PROVIDED MATERIAL section start
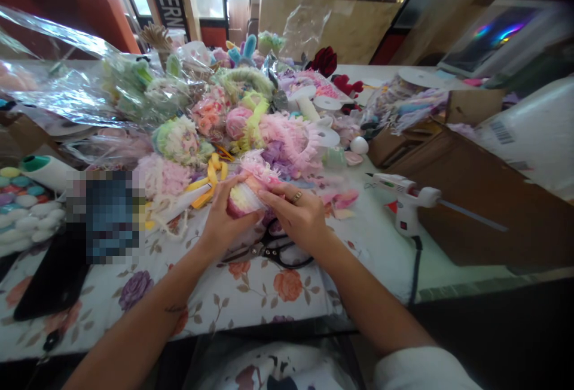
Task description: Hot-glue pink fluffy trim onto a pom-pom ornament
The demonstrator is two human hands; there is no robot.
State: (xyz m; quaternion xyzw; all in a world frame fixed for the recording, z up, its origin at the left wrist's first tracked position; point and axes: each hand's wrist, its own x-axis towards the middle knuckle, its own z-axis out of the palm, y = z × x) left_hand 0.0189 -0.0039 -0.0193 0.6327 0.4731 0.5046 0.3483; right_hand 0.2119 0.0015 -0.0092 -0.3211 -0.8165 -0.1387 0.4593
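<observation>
Both hands meet at the middle of the table around a small pink, yellow and white fabric bundle (pixel 246 197). My left hand (pixel 227 219) wraps its left side, thumb along the lower edge. On its right side, my right hand (pixel 298 213), with a ring on one finger, presses its fingers against the bundle. Black-handled scissors (pixel 258 250) lie on the flowered tablecloth (pixel 264 294) just below the hands. Fluffy pink trim (pixel 258 165) touches the bundle's far side, and a yellow ribbon (pixel 215 171) lies to the left.
A white glue gun (pixel 406 198) stands at right, before a cardboard box (pixel 488 198). Behind the hands is a heap of yarn, lace and plastic-wrapped flowers (pixel 177 139). At left are a thread cone (pixel 47 171), pompoms (pixel 33 216) and a black flat object (pixel 54 276).
</observation>
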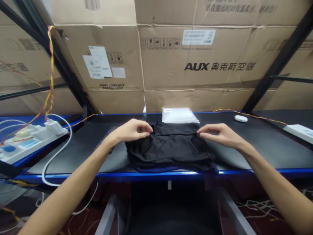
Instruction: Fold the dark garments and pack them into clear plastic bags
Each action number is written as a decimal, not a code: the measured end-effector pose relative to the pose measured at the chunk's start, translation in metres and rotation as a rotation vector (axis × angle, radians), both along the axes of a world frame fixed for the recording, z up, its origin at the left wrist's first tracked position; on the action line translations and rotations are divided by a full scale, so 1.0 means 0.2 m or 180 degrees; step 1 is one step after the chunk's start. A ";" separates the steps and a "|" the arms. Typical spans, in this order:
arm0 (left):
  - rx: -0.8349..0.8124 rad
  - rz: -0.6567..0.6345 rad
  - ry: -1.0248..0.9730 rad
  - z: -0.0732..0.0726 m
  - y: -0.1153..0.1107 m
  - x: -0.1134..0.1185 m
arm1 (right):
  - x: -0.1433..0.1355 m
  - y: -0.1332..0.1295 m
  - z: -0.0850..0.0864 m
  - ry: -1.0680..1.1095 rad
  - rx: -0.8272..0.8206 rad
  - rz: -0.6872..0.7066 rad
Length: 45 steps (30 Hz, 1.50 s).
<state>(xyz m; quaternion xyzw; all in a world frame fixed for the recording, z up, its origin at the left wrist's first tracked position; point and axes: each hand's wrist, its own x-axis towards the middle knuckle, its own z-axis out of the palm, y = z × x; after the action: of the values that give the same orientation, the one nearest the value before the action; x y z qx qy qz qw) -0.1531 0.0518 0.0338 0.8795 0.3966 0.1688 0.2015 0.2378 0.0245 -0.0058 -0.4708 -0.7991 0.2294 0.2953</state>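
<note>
Worktop (256,147): black surface with a blue front edge, running across the view.

Garment (168,148): black, folded into a rough square, lying at the worktop's near middle, its front fold just at the blue edge.

Left hand (132,130): at the garment's far left corner, fingers curled, fingertips pinching the cloth's top edge.

Right hand (217,133): at the garment's far right corner, fingers bent, thumb and forefinger closed on the top edge.

Bags (179,115): a flat stack of clear plastic ones with a white label, just behind the garment, touching or nearly touching it.

Power strip (31,138): white, at far left on a blue ledge, plugs seated, a white cable (57,153) looping off it over the worktop's left end.

White device (241,118): small, oval, far right, well apart from the garment.

Boxes (195,58): brown cardboard, stacked as a wall behind the worktop, one printed "AUX".
</note>
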 end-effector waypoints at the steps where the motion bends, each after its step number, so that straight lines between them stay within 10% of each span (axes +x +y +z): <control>1: 0.0219 -0.0050 0.0002 -0.01 0.04 0.02 | 0.00 0.04 -0.01 -0.0096 0.0214 -0.0051; 8: 0.0835 -0.0410 0.0720 -0.11 0.21 0.08 | -0.01 0.22 -0.08 -0.0821 0.0700 0.0462; 20: 0.0186 0.0347 -0.0477 -0.13 0.35 0.23 | 0.06 0.31 0.02 0.1343 -0.0713 -0.0253; 29: 0.0808 0.0790 0.0597 -0.26 0.39 0.28 | 0.01 0.38 -0.12 -0.0212 -0.0118 -0.0727; 34: 0.1111 0.0393 0.0314 -0.21 0.32 0.24 | -0.02 0.35 -0.11 -0.0582 0.0662 -0.0992; 39: 0.0892 -0.0361 0.0551 -0.14 0.20 0.21 | -0.17 0.25 -0.03 -0.0453 0.1031 -0.0245; 45: 0.0291 -0.0308 0.1301 -0.23 0.10 0.18 | -0.34 0.14 -0.04 -0.1335 -0.0118 0.0686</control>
<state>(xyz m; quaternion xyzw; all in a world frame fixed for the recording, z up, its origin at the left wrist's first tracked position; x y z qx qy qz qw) -0.1169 0.0722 -0.0115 0.9217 0.3785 -0.0051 0.0847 0.1706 0.0528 -0.0142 -0.4254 -0.8842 0.1714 0.0879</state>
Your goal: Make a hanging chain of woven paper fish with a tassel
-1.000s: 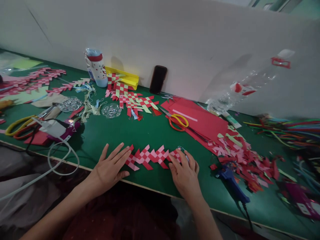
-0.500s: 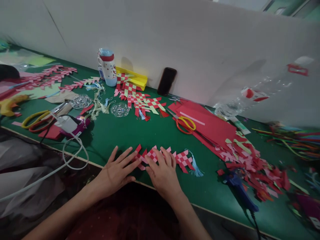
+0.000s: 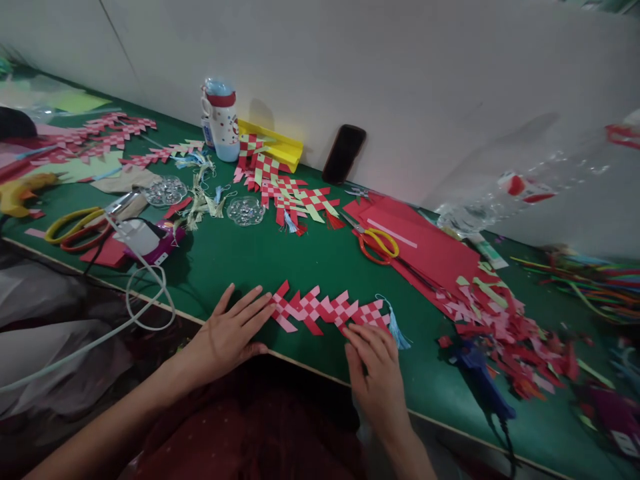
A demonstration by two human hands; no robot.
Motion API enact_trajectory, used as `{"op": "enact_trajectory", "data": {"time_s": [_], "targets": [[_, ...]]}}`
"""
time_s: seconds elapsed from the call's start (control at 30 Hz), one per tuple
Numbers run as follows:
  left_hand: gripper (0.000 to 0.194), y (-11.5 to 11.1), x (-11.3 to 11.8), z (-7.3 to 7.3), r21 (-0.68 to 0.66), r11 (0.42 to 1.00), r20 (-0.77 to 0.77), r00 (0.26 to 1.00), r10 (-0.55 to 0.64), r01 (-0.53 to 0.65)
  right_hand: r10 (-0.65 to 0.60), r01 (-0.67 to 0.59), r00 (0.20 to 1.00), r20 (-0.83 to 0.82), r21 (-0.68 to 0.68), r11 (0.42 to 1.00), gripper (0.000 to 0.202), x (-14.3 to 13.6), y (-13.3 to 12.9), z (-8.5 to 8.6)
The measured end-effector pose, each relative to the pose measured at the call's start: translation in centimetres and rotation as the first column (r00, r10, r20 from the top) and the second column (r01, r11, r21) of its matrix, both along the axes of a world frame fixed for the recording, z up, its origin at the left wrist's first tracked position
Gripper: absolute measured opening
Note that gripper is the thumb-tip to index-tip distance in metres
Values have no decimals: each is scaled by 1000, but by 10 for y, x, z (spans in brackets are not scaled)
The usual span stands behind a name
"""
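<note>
A woven red and pink paper strip (image 3: 309, 307) with zigzag edges lies flat near the table's front edge. A light blue tassel (image 3: 397, 328) is at its right end. My left hand (image 3: 230, 337) rests palm down with fingers spread, its fingertips at the strip's left end. On the strip's lower right part are the fingertips of my right hand (image 3: 376, 363), which is turned down with fingers loosely bent and hides some of the lower edge. Neither hand is closed on the paper.
On the green table (image 3: 225, 260) are scissors (image 3: 377, 245), red paper sheets (image 3: 425, 250), paper scraps (image 3: 510, 333), a blue glue gun (image 3: 483, 380), a white cable (image 3: 165, 300), and a bead dish (image 3: 245, 211). A phone (image 3: 345, 154), flask (image 3: 225, 127) and plastic bottle (image 3: 520, 190) stand behind.
My right hand has slid right along the paper strip, uncovering its middle. My left hand stays at the left end, fingers still spread. The camera view has shifted slightly.
</note>
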State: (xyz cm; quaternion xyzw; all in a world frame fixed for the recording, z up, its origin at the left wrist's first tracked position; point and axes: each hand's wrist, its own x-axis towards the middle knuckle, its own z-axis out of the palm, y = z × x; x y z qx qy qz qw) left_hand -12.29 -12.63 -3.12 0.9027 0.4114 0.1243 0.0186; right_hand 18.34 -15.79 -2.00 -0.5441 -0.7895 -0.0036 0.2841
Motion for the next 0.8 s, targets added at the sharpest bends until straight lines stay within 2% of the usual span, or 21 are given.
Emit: {"op": "enact_trajectory", "data": {"time_s": [0.1,0.17,0.23,0.27,0.3,0.33,0.4,0.43,0.5,0.6,0.73,0.8], "targets": [[64,-3,-2,1,-6,999,-18,999,-41,41,-2,5,990,138,-16,1000,34,-2,-31,-9],[63,-4,-1,1,-5,999,-16,998,-53,53,146,-138,974,175,-58,989,31,-11,-50,-10],[62,-5,0,0,-1,999,-11,998,-54,54,372,-365,925,79,-92,927,19,-18,-63,-8],[62,-5,0,0,1,998,-7,998,-55,55,433,-431,902,0,-90,898,15,-20,-67,-6],[62,-5,1,0,4,998,-2,998,-58,58,428,-433,901,-76,-77,898,12,-20,-68,-4],[61,-5,1,0,5,998,3,998,-63,63,363,-373,923,-131,-64,926,11,-18,-66,-2],[58,-6,1,1,8,997,18,997,-81,81,145,-153,977,-156,-44,987,20,-8,-57,1],[54,-7,1,2,12,996,38,995,-91,90,48,-52,990,-136,-29,998,27,-2,-50,2],[43,-11,1,4,25,995,97,990,-99,97,-63,63,995,-71,-1,998,37,11,-36,2],[30,-19,1,4,57,994,204,973,-105,95,-105,105,994,-16,18,994,41,24,-22,1],[28,-27,0,3,109,987,309,939,-150,122,-107,108,994,-18,22,994,42,28,-19,2],[25,-26,1,7,135,984,370,915,-159,116,-87,87,996,-19,4,996,46,28,-19,2]]}}
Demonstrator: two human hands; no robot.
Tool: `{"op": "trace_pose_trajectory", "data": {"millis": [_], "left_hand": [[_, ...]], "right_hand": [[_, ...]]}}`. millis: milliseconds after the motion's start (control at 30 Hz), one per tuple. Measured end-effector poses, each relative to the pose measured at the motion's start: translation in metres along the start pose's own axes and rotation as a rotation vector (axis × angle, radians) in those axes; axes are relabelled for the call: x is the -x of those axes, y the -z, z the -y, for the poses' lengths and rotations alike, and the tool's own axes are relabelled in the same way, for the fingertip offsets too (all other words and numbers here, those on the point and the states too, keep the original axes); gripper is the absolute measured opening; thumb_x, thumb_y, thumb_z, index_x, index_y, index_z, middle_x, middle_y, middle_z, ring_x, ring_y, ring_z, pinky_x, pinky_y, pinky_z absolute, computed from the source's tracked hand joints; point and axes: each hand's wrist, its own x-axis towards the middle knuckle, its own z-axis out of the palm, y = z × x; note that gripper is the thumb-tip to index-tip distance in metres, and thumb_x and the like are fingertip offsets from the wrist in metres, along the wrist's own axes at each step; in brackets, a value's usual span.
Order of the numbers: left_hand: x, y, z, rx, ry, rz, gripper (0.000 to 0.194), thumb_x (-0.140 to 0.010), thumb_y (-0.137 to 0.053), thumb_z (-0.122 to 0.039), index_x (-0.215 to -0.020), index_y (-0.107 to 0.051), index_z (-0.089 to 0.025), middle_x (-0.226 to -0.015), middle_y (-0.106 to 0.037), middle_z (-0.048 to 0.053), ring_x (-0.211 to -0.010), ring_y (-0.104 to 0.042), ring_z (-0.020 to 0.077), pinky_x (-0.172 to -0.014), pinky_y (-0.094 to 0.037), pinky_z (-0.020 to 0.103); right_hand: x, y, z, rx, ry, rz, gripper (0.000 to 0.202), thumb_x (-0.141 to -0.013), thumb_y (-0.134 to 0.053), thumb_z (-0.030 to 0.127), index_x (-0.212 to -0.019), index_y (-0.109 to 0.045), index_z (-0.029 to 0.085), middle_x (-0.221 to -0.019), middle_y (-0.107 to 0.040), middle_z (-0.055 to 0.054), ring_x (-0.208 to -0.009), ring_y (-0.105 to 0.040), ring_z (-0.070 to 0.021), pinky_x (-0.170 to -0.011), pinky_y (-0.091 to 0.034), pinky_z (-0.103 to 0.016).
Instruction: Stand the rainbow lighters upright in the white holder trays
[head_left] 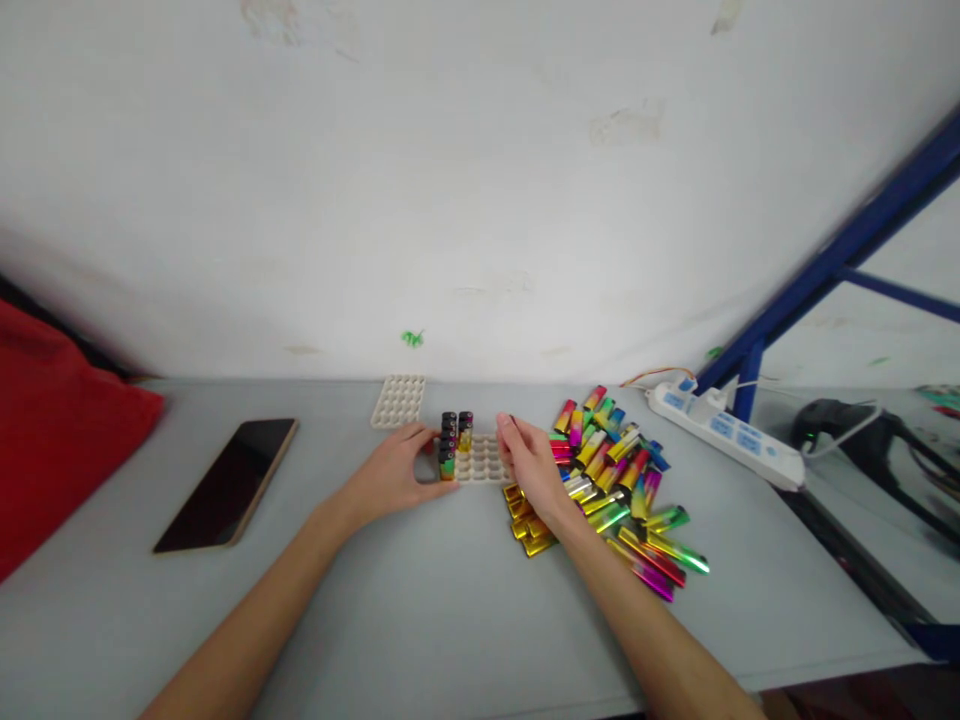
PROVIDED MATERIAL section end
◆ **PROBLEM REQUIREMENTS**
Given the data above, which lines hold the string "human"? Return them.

◆ **REPLY**
The demonstrator is two human hands; there is no robot.
A demonstration by two human hands; no robot.
Demonstrator: two human hands; no robot.

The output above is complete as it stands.